Children of various skin colors consider their preferences with regard to such things as paint, dogs, trees, desserts, hats, flowers, musical instruments, etc. Is it okay to switch favorites? Is it okay to have multiple favorites? Must one even have a favorite? (See the scene in the reptile house where one child races on by!) (PreK-1.)
Gnome written and illustrated by Blunt, Fred; Anderson, 2020.
“This little fellow is a gnome. Say hello to the readers, Mr. Gnome.” “NO!” Readers follow the rude gnome on a fishing trip, wher we see him refuse to help or answer politely. The mix of narrated text and speech bubbles works unusually well when read aloud, and would be a big hit at storytime. (PreK-4.)
Stop! Bot! written and illustrated by Yang, James; Viking/Penguin Random House, 2019.

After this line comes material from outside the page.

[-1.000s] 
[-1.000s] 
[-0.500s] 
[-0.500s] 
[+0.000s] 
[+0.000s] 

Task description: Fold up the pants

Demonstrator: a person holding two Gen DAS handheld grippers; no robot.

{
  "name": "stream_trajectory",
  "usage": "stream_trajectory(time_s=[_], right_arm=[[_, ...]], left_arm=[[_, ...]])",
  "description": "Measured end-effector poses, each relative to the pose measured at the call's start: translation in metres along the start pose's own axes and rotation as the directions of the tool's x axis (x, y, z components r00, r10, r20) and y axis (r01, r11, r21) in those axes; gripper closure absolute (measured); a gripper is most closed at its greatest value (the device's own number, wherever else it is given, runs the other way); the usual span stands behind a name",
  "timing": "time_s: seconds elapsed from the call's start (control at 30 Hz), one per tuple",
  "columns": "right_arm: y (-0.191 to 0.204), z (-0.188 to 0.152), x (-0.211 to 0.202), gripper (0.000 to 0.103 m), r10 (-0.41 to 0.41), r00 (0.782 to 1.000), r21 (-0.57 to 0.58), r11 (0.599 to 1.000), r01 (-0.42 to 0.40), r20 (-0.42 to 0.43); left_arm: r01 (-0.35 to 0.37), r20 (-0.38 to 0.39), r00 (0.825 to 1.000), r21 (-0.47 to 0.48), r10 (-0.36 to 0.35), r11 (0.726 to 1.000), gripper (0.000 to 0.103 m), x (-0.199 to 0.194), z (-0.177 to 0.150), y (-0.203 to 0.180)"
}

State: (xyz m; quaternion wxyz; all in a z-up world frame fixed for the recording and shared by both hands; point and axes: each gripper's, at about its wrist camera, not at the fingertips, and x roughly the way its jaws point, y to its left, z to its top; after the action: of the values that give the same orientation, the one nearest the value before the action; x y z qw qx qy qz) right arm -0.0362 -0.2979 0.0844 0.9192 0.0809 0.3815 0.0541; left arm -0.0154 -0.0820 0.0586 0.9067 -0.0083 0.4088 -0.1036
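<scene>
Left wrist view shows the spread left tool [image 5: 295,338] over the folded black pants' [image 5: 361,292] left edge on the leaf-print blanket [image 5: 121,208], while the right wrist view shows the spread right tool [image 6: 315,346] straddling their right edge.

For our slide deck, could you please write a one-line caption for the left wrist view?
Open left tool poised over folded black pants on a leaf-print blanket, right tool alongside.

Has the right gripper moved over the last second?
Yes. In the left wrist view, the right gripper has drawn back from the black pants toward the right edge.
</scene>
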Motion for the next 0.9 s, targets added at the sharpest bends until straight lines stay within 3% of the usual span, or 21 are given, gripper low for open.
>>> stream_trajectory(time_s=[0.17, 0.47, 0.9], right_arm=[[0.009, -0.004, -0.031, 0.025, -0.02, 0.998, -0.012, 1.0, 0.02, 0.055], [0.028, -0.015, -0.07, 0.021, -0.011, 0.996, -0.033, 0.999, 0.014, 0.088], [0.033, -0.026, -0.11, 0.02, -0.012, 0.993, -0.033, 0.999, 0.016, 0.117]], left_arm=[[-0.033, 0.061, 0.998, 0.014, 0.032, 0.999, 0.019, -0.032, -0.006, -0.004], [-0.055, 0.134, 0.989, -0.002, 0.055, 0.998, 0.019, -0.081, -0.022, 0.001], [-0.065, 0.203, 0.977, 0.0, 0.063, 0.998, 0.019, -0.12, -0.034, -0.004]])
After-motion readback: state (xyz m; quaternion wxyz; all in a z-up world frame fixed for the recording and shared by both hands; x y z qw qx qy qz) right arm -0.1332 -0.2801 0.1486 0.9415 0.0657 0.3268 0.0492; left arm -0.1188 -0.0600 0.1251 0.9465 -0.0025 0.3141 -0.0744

A boy’s drone (referred to as “bot”) flies out of his reach at his apartment building in this tall and slender picture book that received the 2020 Geisel Award for easy reader. All of the text is in dialogue balloons with lots of repetition, making this ideal for the emergent reader. (K-2.)

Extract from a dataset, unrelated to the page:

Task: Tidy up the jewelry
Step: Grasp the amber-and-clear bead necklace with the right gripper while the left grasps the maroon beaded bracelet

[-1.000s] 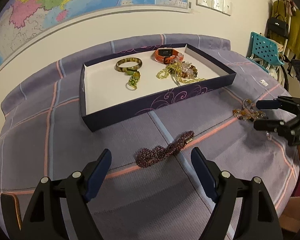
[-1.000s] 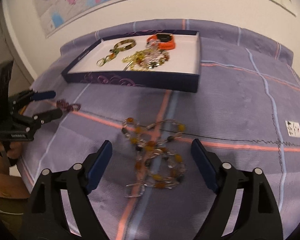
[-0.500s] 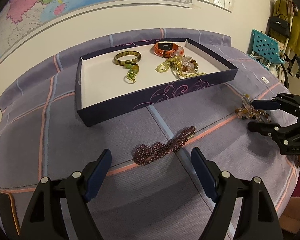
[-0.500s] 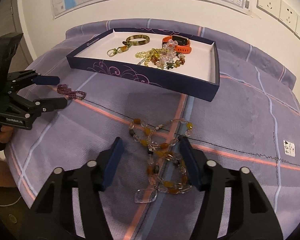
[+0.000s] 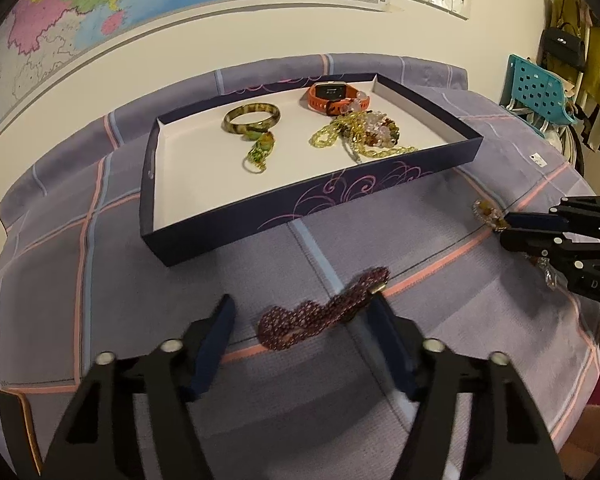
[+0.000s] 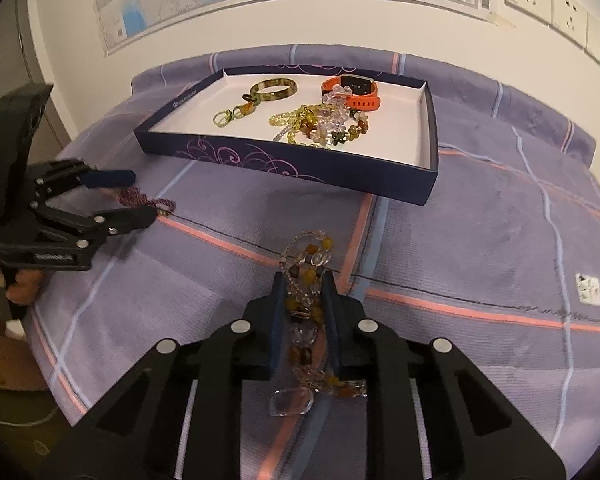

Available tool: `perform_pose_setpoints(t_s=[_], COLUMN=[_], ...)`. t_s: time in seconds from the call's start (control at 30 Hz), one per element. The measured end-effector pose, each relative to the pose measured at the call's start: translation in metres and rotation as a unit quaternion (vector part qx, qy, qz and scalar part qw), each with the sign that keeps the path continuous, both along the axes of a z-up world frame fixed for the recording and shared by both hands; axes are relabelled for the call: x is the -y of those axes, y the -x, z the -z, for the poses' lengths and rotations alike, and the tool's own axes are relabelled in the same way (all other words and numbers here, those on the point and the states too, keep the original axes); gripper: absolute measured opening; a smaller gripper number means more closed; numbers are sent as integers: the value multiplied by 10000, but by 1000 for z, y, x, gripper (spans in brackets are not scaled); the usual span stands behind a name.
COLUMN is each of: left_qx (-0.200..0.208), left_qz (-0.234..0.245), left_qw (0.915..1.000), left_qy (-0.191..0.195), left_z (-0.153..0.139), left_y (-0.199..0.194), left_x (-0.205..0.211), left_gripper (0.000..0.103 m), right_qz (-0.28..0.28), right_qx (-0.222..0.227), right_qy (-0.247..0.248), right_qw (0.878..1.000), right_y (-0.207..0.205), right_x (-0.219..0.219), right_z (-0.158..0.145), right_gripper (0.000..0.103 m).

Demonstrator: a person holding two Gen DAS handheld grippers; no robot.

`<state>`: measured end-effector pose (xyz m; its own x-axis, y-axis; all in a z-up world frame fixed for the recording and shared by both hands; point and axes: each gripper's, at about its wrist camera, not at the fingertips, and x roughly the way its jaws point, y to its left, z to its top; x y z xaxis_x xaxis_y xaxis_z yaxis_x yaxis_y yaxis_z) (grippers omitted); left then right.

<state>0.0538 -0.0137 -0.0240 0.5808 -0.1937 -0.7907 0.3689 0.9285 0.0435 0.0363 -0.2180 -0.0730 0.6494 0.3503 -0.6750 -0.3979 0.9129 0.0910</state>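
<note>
A purple beaded bracelet [image 5: 320, 316] lies on the checked cloth between the fingers of my left gripper [image 5: 304, 320]. Its jaws are closing; the right finger is at the clasp end and the left finger stands apart from the beads. My right gripper [image 6: 303, 286] is closing too, and its pads press on an amber and clear bead necklace [image 6: 308, 248] that rests on the cloth. From the other hand's view, the left gripper [image 6: 142, 196] straddles the bracelet [image 6: 164, 204], and the right gripper [image 5: 506, 230] sits at the necklace [image 5: 486, 212]. The dark blue tray [image 5: 340, 200] stands behind both.
The tray [image 6: 284, 164] holds a green bangle [image 5: 252, 118], an orange watch [image 5: 332, 94] and a heap of yellow-green beads [image 5: 356, 136]. A teal chair [image 5: 536, 88] stands past the table's right edge. A white tag [image 6: 588, 288] lies on the cloth. A hand [image 6: 16, 284] holds the left gripper.
The right jaws have closed from wide open onto the amber necklace. The left jaws have narrowed around the purple bracelet. Both grippers sit a little closer to the cloth.
</note>
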Motion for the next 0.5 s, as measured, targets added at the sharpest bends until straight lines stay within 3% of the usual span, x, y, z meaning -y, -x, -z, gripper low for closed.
perform_pose_setpoints(t_s=[0.03,0.17,0.23,0.5], left_qx=[15,40,40,-103], left_qz=[32,118,120,-16], left_qw=[10000,9999,9999,9993], left_qy=[-1,-18,-3,355], left_z=[-1,-2,-3,-6], left_y=[1,4,5,5], left_x=[2,6,6,-7], left_gripper=[48,36,22,11], right_qz=[-27,-56,-94,-175], right_qx=[-31,-67,-78,-160], right_qy=[-101,-319,-386,-1015], right_qw=[9999,9995,9992,9946], right_y=[-1,-2,-2,-3], right_x=[0,-1,-3,4], right_z=[0,-1,-1,-8], right_gripper=[18,17,17,16])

Thukpa For All written by Ram, Praba and illustrated by Ranade, Shilpa; Karadi Tales, 2019.
As blind Tsering walks the mountain path from temple to the home he shares with his grandma, he invites their neighbors to join them for Thukpa – Ladakhi noodle soup – while demonstrating his ability to navigate, be part of the community, and help cook, in this colorful #ownvoices picture book. (PreK-3.)
Light It Up written by Magoon, Kekla; Henry Holt/Macmillan, 2019.
Told from a variety of viewpoints, this story of the police shooting of an unarmed 13-year-old girl is rich with detail, despair, and humanity, examining the stark realities of racial bias in policing, politics, and all elements of American life. Multiple narrators create a convincing reality. (6-12.)
Torpedoed: the True Story of the World War II Sinking of “The Children’s Ship” written by Heiligman, Deborah; Henry Holt/Macmillan, 2019.
Using an engaging text, this details how a ship carrying more than 100 children from England to Canada during WWII was blown up by a German U-boat. Supported by both b&w photos and ink artwork, tweens who seek out books on the Titanic will find this equally fascinating. (5-10.)